The researchers said further analysis would be needed to determine what contributed to the disparities among black and white children, including access to behavioral health care and the homicide rate among older black adolescents, which the paper called a “competing risk for suicide.”

“Gaining an understanding of these and other contributing factors may someday lead to targeted, culturally sensitive interventions and help reverse the trend in suicide rates in the U.S.,” Lisa Horowitz, Ph.D., a co-author of the study, said in a prepared statement.
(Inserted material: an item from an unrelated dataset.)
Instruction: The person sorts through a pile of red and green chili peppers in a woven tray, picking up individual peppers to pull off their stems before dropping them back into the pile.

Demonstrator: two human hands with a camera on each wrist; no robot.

The new findings appear part of a long-term trend. The paper published online Monday cited previous research finding that suicide rates increased from 1993 to 1997 and from 2008 to 2012 among black children ages 5 to 11, from 1.36  to 2.54 per million. During the same period, suicide rates decreased among white children in the same age group, from 1.14 to 0.77 per million.

The new study, funded by the National Institute of Mental Health, found that, from 2001 to 2015, the suicide rate for black children in the 5-12 age group was about two times the rate of white children in the same group, among both boys and girls.

The team of researchers separately analyzed data for adolescents aged 13-17.

For that group, the rate of suicide of black teens was 50 percent lower than white teens.

“While the suicide rate was lower for black youth than white youth overall, we found a striking change in that trend when we analyzed the suicide rates by the two age groups,” Horowitz said.

The suicide rate was similar regardless of gender, the researchers found.

A National Institute of Mental Health news release announcing publication of the study noted that researchers do not have information on what might have caused the racial disparities in suicide rates.

“Future studies should aim to clarify whether risk and protective factors identified in studies of primary white adolescent suicide decedents are associated with black youths and how these determinants throughout childhood and adolescence,” the paper states.